Television in the Olympics

Television in the Olympics
Author: Miquel de Moragas Spa
Publisher: James F. Larson
Total Pages: 300
Release: 1995
Genre: Olympics
ISBN: 9780861965380

This book explores the Olympics as a communications event. In particular, it investigates the role of television in shaping the Games into a global media event. It deals with crucial issues related to media technology.

Olympic Television

Olympic Television
Author: Andrew C. Billings
Publisher: Routledge
Total Pages: 387
Release: 2017-07-31
Genre: Social Science
ISBN: 1317397673

As the Olympic spectacle grows, broadcast coverage becomes bigger, more complex, and more sophisticated. Part sporting event, part reality show, and part global festival, the Olympics can be seen as both intensely nationalistic and a celebration of a shared sense of international community. This book sheds new light on how the Olympic experience has been shaped by television and expanded across multiple platforms and formats. Combining a multitude of approaches ranging from interviews to content analyses to audience surveys, the book explores the production, influence, and significance of Olympic media in contemporary society. Built on a central case study of NBC’s coverage of the Rio Games in 2016, which is then placed within 20 years of content analyses, the book focuses on the entire Olympic television process from production to content to effects. Touching on key themes such as race, gender, history, consumerism, identity, nationalism, and storytelling, Olympic Television: Broadcasting the Biggest Show on Earth is fascinating reading for any student or scholar with an interest in sport, media, and the global impact of mega-events.

TV Guide

TV Guide
Author:
Publisher:
Total Pages: 1046
Release: 2004
Genre: Television programs
ISBN:

American Sportswriters and Writers on Sport

American Sportswriters and Writers on Sport
Author: Richard Orodenker
Publisher: Dictionary of Literary Biograp
Total Pages: 460
Release: 2001
Genre: Biography & Autobiography
ISBN:

Focuses on nineteenth-century sportswriters and certain writers born after 1930. Discusses the styles of sportswriting employed in the nineteenth and twentieth centuries. Includes information on twentieth-century authors who crossed over from "serious" literature to sportswriting, as well as the history of sportswriting.

From Networks to Netflix

From Networks to Netflix
Author: Derek Johnson
Publisher: Taylor & Francis
Total Pages: 458
Release: 2022-07-26
Genre: Social Science
ISBN: 100061364X

Now in a second edition, this textbook surveys the channels, platforms, and programming through which television distribution operates, with a diverse selection of contributors providing thorough explorations of global media industries in flux. Even as legacy media industries experience significant disruption in the face of streaming and online delivery, the power of the television channel persists.
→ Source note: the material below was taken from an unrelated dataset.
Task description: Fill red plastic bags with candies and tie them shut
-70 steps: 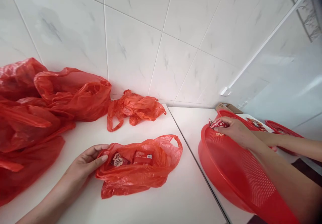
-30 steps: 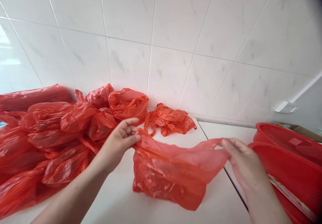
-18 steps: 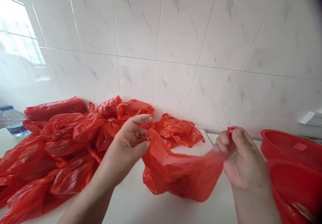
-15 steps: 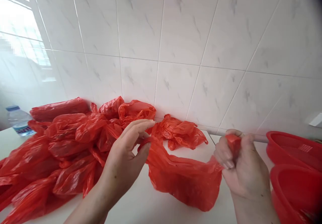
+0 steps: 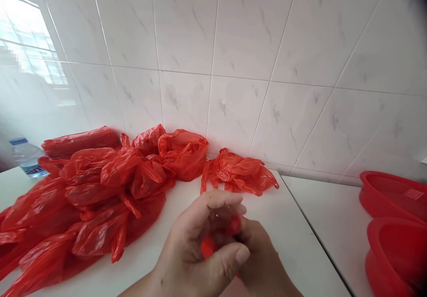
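Observation:
My left hand (image 5: pixel 200 248) and my right hand (image 5: pixel 258 254) are brought together above the white table, in the lower middle of the view. A red plastic bag (image 5: pixel 207 247) is bunched up between them, with only small bits of it showing. The fingers of my left hand curl round it, thumb in front. Partly behind the left hand, my right hand is closed on the bag, and its fingers are mostly hidden and a little blurred. Just beyond the hands lies a loose heap of red plastic bags (image 5: pixel 240 172).
Knotted, filled red bags (image 5: pixel 93 199) are piled on the left, with a rolled red bundle (image 5: pixel 82 142) behind them. A water bottle (image 5: pixel 29 158) stands at the far left. Red plastic baskets (image 5: pixel 376 232) sit at the right, past a table seam (image 5: pixel 316 235). A tiled wall (image 5: pixel 187 30) rises behind.
The bag was stretched between my two separated hands. Now my right hand has come left to meet the left hand, which moved right and lower, and the bag is gathered between them.

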The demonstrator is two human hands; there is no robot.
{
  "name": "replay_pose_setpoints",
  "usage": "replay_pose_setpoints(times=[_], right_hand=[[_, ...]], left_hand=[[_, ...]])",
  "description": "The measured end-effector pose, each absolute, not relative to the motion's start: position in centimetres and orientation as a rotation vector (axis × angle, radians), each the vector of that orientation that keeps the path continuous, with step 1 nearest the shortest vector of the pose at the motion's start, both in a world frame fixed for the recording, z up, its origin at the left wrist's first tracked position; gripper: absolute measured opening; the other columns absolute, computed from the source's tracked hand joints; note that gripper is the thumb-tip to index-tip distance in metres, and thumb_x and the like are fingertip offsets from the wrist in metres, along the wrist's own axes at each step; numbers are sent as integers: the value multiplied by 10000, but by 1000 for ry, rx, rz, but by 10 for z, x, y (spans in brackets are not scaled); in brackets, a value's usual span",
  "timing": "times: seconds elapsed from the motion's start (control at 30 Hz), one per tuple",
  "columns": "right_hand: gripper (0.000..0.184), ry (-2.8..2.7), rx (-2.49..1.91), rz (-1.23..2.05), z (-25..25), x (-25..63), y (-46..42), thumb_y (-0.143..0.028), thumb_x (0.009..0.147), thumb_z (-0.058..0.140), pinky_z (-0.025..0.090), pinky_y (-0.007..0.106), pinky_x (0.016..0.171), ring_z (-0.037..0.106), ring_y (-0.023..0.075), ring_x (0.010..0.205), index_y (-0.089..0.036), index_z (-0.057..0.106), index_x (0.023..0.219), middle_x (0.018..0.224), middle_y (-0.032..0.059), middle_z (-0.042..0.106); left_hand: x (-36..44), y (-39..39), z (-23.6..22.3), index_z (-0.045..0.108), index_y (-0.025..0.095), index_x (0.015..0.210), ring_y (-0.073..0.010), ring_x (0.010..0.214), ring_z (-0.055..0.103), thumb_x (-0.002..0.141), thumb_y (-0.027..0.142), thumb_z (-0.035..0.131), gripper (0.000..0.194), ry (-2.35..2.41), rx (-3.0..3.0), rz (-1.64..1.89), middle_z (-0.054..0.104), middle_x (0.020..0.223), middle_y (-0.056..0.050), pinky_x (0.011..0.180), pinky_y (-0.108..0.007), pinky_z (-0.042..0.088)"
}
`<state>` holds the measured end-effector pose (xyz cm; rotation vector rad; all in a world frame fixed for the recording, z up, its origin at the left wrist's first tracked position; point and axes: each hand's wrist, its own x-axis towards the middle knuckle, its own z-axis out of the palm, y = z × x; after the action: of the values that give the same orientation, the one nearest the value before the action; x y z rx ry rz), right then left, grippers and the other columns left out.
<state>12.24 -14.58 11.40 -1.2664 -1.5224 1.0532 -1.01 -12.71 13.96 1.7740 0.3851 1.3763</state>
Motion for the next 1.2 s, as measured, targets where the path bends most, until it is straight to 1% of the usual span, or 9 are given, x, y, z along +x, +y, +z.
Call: replay_pose_setpoints(times=[0.13, 0.3, 0.43, 0.53, 0.67, 0.8, 0.93, 1.03, 1.2], right_hand=[[477, -1240, -1223, 1153, 116, 137, -139, -580, 831, 527, 252, 217, 457, 315, 77, 476, -182, 460, 577, 499, -44, 374], [470, -987, -1138, 1201, 124, 143, -141, -586, 780, 601, 255, 211, 442, 323, 78, 473, -182, 465, 582, 497, -48, 385], [507, -1268, -1128, 1213, 132, 154, -143, -570, 892, 436, 307, 226, 456, 387, 92, 451, -175, 498, 581, 509, -13, 478], [545, -1500, -1006, 1281, 136, 173, -143, -594, 907, 386, 382, 256, 572, 434, 102, 523, -163, 580, 636, 621, 14, 535], [692, -1673, -833, 1264, 133, 193, -143, -730, 853, 306, 389, 289, 614, 449, 131, 608, -177, 706, 962, 703, 30, 533], [191, -1718, -1151, 1136, 138, 191, -145, -364, 840, 586, 374, 244, 592, 463, 117, 644, -248, 695, 945, 742, -8, 549], [321, -1587, -1519, 827, 140, 181, -141, -216, 789, 564, 417, 247, 615, 503, 129, 681, -314, 602, 1092, 777, -36, 565], [296, -1584, -1568, 629, 135, 179, -136, -196, 800, 504, 419, 252, 596, 507, 126, 645, -295, 645, 1041, 752, -33, 597], [302, -1537, -1360, 875, 134, 185, -135, -204, 821, 485, 479, 292, 809, 603, 155, 904, -275, 661, 1057, 1032, 4, 658]], left_hand=[[-14, -121, 146, 596, 272, 1056, -172, 831, 600, 784, 64, 618, 343, 557, 2242, 1596, 609, 930, -41, 714, -279, 535], [-8, -110, 137, 633, 217, 1002, -151, 752, 580, 805, 125, 644, 218, 527, 2595, 1276, 625, 886, -36, 679, -254, 490], [-4, -102, 127, 594, 187, 762, -127, 639, 512, 866, 103, 529, 149, 601, 2600, 1307, 576, 713, -9, 601, -235, 420], [-5, -98, 129, 558, 190, 734, -157, 787, 559, 851, 95, 530, 153, 767, 2448, 1406, 599, 856, -42, 692, -252, 436], [-6, -98, 131, 500, 205, 764, -189, 963, 567, 856, 90, 464, 152, 760, 2228, 1272, 611, 1002, -54, 790, -276, 439], [-2, -99, 125, 437, 218, 754, -110, 577, 433, 879, 162, 447, 138, 760, 2028, 1035, 485, 641, 45, 542, -202, 356], [1, -99, 122, 419, 216, 740, -97, 545, 370, 865, 163, 460, 142, 852, 2000, 999, 453, 606, 65, 510, -195, 302], [2, -98, 123, 445, 212, 739, -96, 553, 412, 846, 153, 499, 134, 874, 2053, 970, 496, 616, 65, 531, -199, 322], [1, -95, 123, 481, 208, 749, -112, 631, 490, 817, 107, 561, 146, 896, 2263, 1057, 562, 686, 46, 612, -222, 366]])
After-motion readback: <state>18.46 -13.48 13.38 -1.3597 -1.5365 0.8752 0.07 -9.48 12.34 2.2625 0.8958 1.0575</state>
Far from disappearing, television channels have multiplied and adapted to meet the needs of old and new industry players alike. Television viewers now navigate complex choices among broadcast, cable, and streaming services across a host of different devices. From Networks to Netflix guides students, instructors, and scholars through that complex and transformed channel landscape to reveal how these industry changes unfold and why they matter. This second edition features new players like Disney+, HBO Max, Crunchyroll, Hotstar, and more, increasing attention to TV services across the world. An ideal resource for students and scholars of media criticism, media theory, and media industries, this book continues to offer a concrete, tangible way to grasp the foundations of television—and television studies—even as they continue to be rewritten.